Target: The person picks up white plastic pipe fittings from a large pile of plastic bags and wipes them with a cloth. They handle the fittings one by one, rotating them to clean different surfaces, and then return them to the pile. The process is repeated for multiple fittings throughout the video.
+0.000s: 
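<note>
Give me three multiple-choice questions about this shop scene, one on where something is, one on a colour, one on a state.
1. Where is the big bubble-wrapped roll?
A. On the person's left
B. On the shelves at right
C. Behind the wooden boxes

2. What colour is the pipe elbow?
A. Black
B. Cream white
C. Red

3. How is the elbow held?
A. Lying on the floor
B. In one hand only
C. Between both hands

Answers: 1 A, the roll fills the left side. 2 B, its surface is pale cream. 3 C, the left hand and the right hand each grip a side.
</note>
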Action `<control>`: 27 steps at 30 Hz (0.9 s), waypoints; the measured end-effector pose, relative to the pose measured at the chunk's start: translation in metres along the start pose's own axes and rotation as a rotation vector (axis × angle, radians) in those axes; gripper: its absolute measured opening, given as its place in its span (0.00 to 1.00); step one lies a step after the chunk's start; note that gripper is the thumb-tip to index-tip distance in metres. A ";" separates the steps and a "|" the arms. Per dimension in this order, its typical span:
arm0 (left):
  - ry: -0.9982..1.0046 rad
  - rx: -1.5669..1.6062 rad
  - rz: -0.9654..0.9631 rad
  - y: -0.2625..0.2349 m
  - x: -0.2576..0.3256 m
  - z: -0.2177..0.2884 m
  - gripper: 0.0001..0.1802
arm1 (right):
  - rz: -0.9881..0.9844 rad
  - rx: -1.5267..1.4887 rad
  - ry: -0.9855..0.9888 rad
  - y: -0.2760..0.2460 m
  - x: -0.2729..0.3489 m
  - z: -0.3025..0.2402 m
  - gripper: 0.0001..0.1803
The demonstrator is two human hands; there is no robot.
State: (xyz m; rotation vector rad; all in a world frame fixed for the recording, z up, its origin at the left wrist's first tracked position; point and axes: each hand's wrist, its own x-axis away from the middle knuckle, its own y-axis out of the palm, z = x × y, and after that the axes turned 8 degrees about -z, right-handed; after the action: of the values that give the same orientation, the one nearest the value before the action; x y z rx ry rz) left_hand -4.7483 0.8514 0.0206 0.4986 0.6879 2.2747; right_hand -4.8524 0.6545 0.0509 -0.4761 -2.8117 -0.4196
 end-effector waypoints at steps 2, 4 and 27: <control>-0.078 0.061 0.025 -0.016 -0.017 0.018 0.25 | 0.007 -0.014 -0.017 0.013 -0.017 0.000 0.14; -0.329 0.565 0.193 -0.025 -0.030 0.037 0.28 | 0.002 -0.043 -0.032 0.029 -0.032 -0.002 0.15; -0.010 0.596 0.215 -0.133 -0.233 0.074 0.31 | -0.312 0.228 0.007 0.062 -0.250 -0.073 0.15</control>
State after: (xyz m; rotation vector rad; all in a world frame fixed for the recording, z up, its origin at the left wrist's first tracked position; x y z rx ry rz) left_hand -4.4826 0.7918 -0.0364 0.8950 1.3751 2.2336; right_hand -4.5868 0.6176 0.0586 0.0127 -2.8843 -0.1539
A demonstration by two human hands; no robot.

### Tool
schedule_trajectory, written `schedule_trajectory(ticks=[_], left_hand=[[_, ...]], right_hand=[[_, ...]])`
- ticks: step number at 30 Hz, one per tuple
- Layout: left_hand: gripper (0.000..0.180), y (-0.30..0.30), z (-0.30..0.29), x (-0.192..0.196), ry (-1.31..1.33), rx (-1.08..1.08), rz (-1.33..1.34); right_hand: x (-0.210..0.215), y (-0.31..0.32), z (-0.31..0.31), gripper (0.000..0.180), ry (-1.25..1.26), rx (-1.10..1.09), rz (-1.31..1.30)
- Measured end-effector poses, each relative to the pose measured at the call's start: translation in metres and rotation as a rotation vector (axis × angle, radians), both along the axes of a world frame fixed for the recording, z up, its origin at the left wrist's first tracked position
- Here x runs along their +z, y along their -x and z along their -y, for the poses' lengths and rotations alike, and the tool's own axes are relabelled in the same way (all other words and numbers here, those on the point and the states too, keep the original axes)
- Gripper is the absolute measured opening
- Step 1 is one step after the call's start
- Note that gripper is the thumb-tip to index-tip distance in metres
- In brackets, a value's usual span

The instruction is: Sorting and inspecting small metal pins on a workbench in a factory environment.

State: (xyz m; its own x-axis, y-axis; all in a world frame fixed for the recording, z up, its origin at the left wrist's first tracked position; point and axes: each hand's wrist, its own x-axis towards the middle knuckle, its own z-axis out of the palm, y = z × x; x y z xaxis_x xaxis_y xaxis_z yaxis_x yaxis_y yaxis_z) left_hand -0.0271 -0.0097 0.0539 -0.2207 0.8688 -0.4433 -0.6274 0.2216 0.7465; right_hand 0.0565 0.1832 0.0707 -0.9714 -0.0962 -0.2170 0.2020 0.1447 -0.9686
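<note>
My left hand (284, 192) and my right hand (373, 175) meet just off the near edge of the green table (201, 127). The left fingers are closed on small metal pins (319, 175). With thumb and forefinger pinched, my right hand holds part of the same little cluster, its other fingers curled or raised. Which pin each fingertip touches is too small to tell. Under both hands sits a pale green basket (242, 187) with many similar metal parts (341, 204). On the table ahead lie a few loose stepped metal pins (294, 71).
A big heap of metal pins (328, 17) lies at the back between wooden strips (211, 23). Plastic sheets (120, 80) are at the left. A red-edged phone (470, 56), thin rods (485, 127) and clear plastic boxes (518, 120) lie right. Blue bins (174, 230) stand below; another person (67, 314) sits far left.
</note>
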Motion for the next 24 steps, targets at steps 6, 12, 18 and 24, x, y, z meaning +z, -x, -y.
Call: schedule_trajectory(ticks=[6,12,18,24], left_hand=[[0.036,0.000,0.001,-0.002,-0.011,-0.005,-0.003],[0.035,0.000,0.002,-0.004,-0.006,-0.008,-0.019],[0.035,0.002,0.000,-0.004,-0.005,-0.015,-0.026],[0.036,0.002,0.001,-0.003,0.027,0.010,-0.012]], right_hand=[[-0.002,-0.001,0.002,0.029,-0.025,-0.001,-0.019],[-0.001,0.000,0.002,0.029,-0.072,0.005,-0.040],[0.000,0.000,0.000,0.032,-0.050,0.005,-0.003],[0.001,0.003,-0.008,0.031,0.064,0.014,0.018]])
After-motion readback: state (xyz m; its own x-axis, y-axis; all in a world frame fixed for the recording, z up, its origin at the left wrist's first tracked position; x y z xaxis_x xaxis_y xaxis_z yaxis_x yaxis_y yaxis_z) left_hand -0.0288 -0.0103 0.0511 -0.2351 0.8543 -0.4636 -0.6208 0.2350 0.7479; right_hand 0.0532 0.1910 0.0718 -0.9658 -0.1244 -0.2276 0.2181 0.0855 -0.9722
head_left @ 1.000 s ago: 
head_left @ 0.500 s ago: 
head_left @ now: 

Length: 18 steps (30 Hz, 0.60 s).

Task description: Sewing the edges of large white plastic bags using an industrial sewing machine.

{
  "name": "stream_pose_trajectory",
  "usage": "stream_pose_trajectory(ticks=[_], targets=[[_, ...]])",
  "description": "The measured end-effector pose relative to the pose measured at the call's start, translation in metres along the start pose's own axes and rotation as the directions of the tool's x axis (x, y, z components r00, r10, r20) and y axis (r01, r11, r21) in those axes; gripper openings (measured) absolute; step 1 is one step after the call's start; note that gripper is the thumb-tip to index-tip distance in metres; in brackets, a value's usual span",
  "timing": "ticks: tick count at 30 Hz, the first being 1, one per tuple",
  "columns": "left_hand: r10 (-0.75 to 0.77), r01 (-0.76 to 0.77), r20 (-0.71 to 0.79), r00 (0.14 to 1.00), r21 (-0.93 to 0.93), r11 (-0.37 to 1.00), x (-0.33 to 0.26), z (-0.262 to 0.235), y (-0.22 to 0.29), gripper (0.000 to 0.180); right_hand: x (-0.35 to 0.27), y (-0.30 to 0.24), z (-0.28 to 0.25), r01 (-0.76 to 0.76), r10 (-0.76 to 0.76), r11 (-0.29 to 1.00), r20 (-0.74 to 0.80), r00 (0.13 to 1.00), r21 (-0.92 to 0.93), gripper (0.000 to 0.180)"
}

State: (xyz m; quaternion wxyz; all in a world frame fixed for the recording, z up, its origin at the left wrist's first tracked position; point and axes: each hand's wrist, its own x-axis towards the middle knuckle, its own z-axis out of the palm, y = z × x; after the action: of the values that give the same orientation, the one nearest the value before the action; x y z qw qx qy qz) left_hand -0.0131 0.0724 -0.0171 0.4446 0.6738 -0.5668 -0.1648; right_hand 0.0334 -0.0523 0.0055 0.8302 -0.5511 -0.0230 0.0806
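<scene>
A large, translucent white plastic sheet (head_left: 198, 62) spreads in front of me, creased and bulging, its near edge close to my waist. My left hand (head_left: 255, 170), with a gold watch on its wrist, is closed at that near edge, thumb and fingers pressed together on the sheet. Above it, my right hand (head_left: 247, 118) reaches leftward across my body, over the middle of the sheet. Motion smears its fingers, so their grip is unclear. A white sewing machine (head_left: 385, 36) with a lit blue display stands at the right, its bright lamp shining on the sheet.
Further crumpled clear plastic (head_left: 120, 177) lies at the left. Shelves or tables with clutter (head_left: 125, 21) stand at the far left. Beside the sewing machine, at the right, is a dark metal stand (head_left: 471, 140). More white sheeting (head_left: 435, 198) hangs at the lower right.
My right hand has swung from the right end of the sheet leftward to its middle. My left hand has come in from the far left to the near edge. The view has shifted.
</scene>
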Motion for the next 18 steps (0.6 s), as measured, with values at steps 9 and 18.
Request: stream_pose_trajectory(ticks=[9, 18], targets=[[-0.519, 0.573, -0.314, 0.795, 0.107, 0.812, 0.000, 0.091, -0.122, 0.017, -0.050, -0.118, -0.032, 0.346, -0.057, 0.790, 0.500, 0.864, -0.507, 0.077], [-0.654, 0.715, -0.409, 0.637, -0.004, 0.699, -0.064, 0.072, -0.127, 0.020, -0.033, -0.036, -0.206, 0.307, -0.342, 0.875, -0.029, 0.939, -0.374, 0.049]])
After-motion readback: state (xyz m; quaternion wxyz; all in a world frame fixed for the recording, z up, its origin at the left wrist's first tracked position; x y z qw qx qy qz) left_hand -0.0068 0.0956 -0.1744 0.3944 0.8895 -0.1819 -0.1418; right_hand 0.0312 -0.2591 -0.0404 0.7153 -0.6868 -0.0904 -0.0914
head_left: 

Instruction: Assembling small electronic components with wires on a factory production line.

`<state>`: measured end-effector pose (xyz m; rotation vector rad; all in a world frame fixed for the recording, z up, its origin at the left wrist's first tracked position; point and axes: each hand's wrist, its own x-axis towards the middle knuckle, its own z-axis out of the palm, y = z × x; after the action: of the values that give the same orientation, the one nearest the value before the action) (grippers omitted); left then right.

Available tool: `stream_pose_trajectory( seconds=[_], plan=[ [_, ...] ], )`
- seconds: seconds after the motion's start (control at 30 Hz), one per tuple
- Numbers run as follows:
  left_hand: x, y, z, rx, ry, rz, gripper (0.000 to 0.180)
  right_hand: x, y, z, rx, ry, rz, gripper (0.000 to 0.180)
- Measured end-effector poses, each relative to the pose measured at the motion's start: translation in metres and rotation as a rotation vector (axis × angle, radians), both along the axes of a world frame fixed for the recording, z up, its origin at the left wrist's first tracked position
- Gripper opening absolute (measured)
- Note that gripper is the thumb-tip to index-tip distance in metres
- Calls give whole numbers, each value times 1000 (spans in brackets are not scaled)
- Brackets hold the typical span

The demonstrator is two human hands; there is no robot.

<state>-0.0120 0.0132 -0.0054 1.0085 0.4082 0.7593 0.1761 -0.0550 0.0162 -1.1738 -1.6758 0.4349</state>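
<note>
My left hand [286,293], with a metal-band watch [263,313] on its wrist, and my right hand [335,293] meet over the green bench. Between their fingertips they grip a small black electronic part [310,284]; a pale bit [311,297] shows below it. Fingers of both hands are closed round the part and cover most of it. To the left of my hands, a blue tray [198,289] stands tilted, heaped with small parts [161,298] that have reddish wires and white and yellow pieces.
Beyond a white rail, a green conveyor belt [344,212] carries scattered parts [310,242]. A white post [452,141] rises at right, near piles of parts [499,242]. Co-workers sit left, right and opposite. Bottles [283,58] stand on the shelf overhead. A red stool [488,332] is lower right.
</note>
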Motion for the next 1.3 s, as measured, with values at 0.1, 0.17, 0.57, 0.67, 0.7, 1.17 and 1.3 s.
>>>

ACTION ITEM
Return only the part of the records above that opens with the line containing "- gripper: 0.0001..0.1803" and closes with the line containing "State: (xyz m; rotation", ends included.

THE ANSWER
  - gripper: 0.0001..0.1803
The demonstrator is two human hands; there is no robot.
State: (xyz m; rotation vector rad; all in a world frame fixed for the recording, z up, its origin at the left wrist's first tracked position; point and axes: each hand's wrist, its own x-axis away from the middle knuckle, its own y-axis out of the palm, z = x × y, and after that the axes turned 8 degrees about -z, right-handed; after the action: of the values that give the same orientation, the one nearest the value before the action; x y z rx ry rz) left_hand -4.7483 0.8514 0.0206 0.4986 0.6879 2.2747; right_hand -4.8524 0.6545 0.0509 -0.4761 -2.8117 -0.4196

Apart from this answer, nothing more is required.